MRI findings in TRAK1::RAF1 fusion positive gliomas: T1‐weighted, post‐contrast MRI demonstrates a hypointense, well‐circumscribed 1 cm ovoid lesion with heterogenous rim‐like enhancement, cortically‐based in the left inferotemporal lobe in Case 1 (A); after gross total resection, an area of focal nodular enhancement subjacent to the surgical site was noted on 14‐month surveillance scan (B). Tumors in Case 2 (C) and Case 3 (D) involved both brain and leptomeninges. T1‐weighted, post‐contrast MRI in Case 2 demonstrated a 3 cm solid and cystic enhancing mass with significant surrounding edema (C), while T1‐weighted, post‐contrast MRI in Case 3 demonstrated an infiltrative lesion in the R parieto‐occipital lobe with thick nodular leptomeningeal enhancement and ~4 cm non‐enhancing cystic‐solid component (D).

FIGURE 2

Histologic features of TRAK1::RAF1 fusion positive gliomas: The tumor in Case 1 demonstrated features compatible with a low grade glial‐glioneuronal tumor, comprised of bland astrocytic cells with ovoid nuclei and occasional perinuclear halos (A) . While generally well‐circumscribed, a slightly infiltrative border was noted (B).

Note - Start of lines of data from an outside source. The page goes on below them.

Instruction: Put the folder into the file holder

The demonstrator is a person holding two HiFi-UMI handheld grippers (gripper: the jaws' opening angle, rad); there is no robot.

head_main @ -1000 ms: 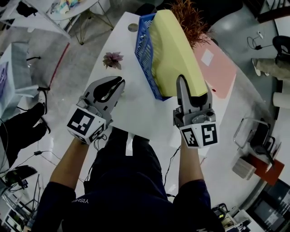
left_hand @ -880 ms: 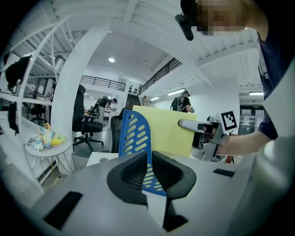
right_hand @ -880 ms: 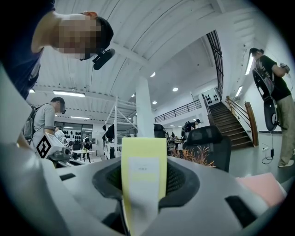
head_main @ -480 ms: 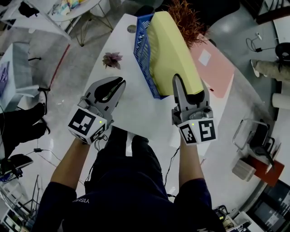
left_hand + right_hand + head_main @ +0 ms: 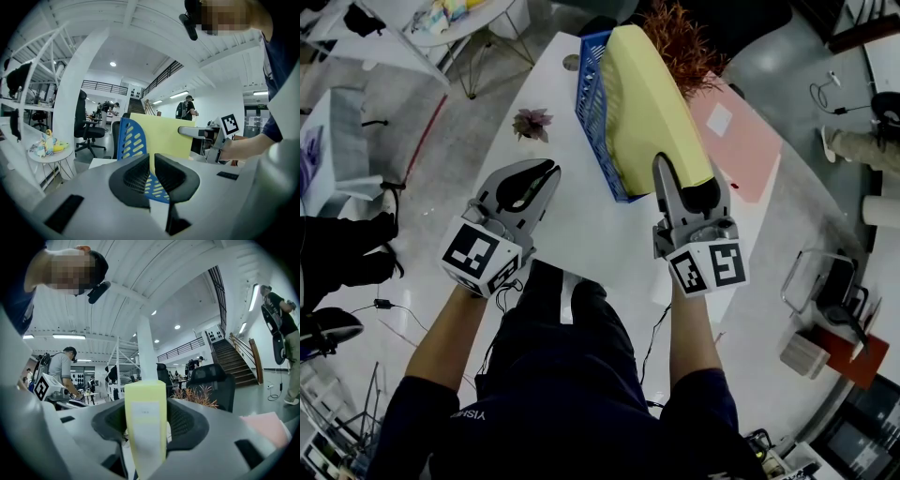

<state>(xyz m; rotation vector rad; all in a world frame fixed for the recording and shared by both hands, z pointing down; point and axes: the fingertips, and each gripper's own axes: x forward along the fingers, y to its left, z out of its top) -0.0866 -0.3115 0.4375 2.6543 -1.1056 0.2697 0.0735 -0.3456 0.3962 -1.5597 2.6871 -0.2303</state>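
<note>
A thick yellow folder [image 5: 652, 103] stands in the blue perforated file holder [image 5: 592, 103] on the white table [image 5: 581, 225], leaning right. My right gripper [image 5: 686, 173] straddles the folder's near end. In the right gripper view the folder's spine [image 5: 145, 423] fills the gap between the pads, and the jaws are opening away from it. My left gripper [image 5: 546, 171] hovers over the table left of the holder, shut and empty. Past its tips, the left gripper view shows the holder [image 5: 131, 140] and the folder [image 5: 164, 136].
A small dried flower [image 5: 532, 123] lies on the table left of the holder. A reddish plant [image 5: 684, 37] stands behind the folder and a pink sheet [image 5: 741, 136] lies to its right. The table's near edge runs just ahead of the person's body.
The right gripper and the folder's near end have shifted slightly left and away, with the folder sitting deeper in the holder. The left gripper has stayed put.
</note>
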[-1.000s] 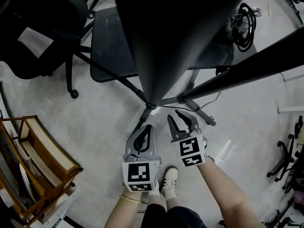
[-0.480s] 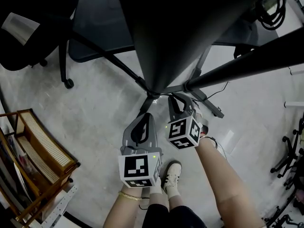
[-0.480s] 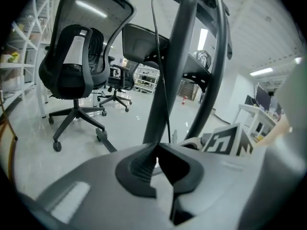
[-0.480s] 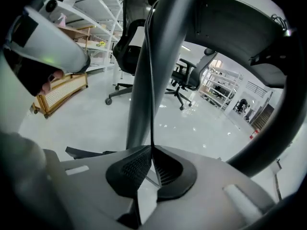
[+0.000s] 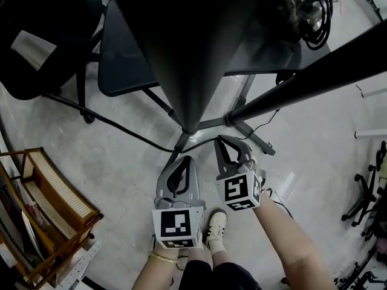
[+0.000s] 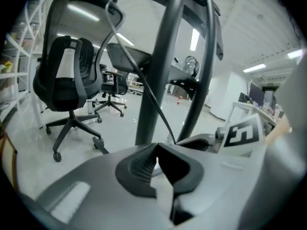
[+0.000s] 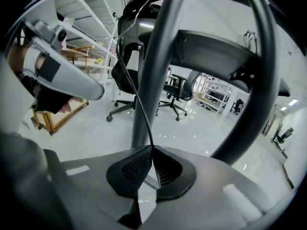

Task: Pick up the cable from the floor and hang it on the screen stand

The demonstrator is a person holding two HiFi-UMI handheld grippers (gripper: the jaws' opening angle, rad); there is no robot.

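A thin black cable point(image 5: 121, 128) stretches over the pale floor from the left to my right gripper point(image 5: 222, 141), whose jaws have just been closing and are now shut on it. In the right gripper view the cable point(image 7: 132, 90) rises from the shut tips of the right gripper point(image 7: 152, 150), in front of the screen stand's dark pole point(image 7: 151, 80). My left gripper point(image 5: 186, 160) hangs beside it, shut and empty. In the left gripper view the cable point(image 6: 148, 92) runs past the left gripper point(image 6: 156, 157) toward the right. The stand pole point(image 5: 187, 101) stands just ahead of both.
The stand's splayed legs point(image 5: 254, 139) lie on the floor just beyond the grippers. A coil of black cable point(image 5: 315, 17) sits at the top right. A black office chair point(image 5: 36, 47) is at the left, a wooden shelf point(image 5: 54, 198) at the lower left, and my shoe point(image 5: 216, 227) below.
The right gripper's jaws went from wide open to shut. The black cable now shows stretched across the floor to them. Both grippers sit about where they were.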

The tumors in Cases 2 and 3 demonstrated features compatible with diffuse leptomeningeal glioneuronal tumor, involving both leptomeninges and superficial cortex. In Case 2, tumor cells consisted of intermixed nests of gemistoytic astrocytes displaying plump, eosinophilic cytoplasm, and occasional ganglion‐like morphology (C). Tumors in Cases 2 and 3 demonstrated a desmoplastic, dense collagenous matrix with storiform spindled growth pattern (D [Case 2]; E [Case 3]), and in both cases a second population of more primitive‐appearing neurocyte‐like cells was present (F). Ki‐67 proliferative index was moderately elevated in Cases 1 (G) and 3 (H).

FIGURE 3

Features of recurrent TRAK1::RAF1 fusions in pediatric low grade glial‐glioneuronal tumors: Schematics showing the intrachromosomal rearrangement event on chromosome 3p leading to fusions TRAK1 (3p22.1) and RAF1 (3p25.2) in all 3 cases. Breakpoints in RAF1 (NM_002880) all occurred 5′ of the kinase domain (exons 7, 10 and 8 in Cases 1, 2, and 3 respectively). TRAK1 contains an N‐terminal kinesin‐interacting conserved region with three coiled‐coil domains, expected to facilitate homodimerization, and preserved by the TRAK1 breakpoints identified here (exon 15 [NM_001042646], exon 8 [NM_014965.4], and exon 5[NM_001042646]).

FIGURE 4

DNA methylation‐based classification of TRAK1::RAF1 fusion positive pediatric low grade glial‐glioneuronal tumors: T‐SNE dimensionality reduction was performed on the tumors from Case 1 (▲), Case 2 (♦), Case 3 (■), and a subset of CNS tumors from the DKFZ reference set (color coded according to methylation cluster assignation) with the Rtsne package version 0.15. Analyses were performed using the mnp.v11b6 package in R version 3.6.1; as previously described (PMID: 29539639).